I know I shouldn’t have hit that boy. But he shouldn’t have shouted at me. He should have left me alone. I cried and said I was sorry, but I had to come home from school early that day.

You said it didn’t matter, and bought me an ice cream, and everything was ok.

I like ice cream.

Your son

Joe

Dear Mum,

I think sometimes you were sick when I was little. You used to fall asleep a lot when I asked for help with my homework. I didn’t like to wake you up.

Once Dad wasn’t there and you were asleep for a long long time. The lights were off and I was too small to reach the switch. I thought you might be dead. I was hungry but there was no dinner.

When you woke up your face was read and blotchy and you cried. I don’t know why you cried.

Perhaps it was because you were ill.

We had pizza for dinner today and you said I shouldn’t tell Dad you were ill. Otherwise he’d be worried.

I didn’t tell Dad.

Your son

Joe

Dear Mum,

I don’t know why you are dead. Why was it my mum who got knocked over and killed in a car park?

There are lots of bad people; dictators, murderers, terrorists – who are all alive.
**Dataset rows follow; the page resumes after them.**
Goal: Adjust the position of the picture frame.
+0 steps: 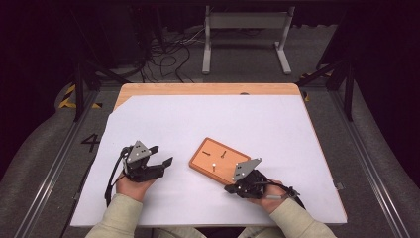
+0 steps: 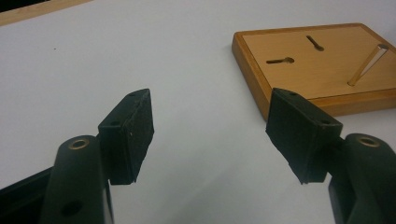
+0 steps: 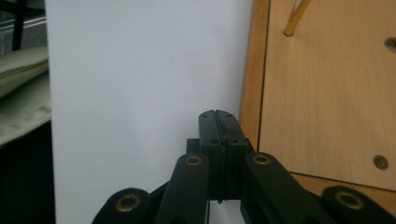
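I take the wooden board [image 1: 218,160] as my landmark: it lies on the white table sheet [image 1: 208,124] a little toward my side of the middle, turned so its long axis runs from far-left to near-right. Around it the sheet is bare, with open room on every side and the sheet's near edge well clear. My right gripper [image 1: 232,188] is the nearer one, resting at the board's near-right corner with its jaws clenched on nothing; in the right gripper view [image 3: 218,122] the pressed-together tips sit just beside the board's edge [image 3: 254,70]. My left gripper [image 1: 161,155] sits to the left of the board, a little apart, jaws spread wide and empty; in the left gripper view [image 2: 219,133] the board [image 2: 322,65] lies ahead and to the right. Smallest of all, a thin metal pin [image 1: 212,166] stands tilted near the board's near side, and two keyhole slots [image 1: 214,154] are cut beyond it. I judge the pin the likely target, closest to the right gripper, which must open first.
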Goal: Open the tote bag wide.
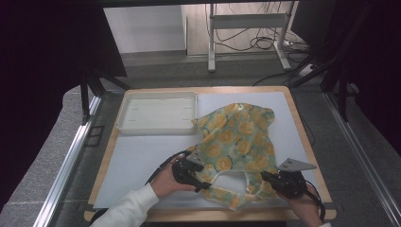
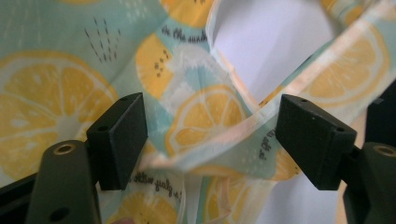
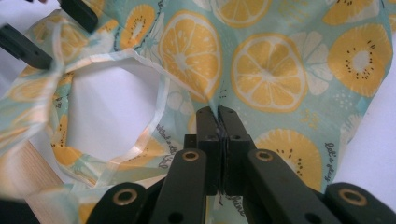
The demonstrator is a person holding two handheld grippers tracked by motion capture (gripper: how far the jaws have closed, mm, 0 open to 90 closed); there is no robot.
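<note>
A wooden-edged table stood on grey carpet; beyond it, a pale wall; a metal desk frame over tangled cables.

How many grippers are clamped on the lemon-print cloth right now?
1. The right gripper pinches the cloth at its near right; the left gripper stands open around the near-left strap.

mint bag, yellow citrus print
</note>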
So why are you dead? You weren’t a bad person.

Sometimes you did do bad things.

I didn’t like it when you forgot to pick me up from school. That was a bad thing.

But mainly you did good things.

Like making me hot chocolate and helping me to stay calm when I was upset.

That was good. You were a good person.

So why are you dead, and all the bad people are still alive?

That isn’t right.

Your son

Joe

Dear Mum,

Venus was very bright this morning when I got up. I told Dad it was you, but I don’t think he understood me. I don’t think Dad always understands me very well. Not the way you did. But he tries. So that’s good.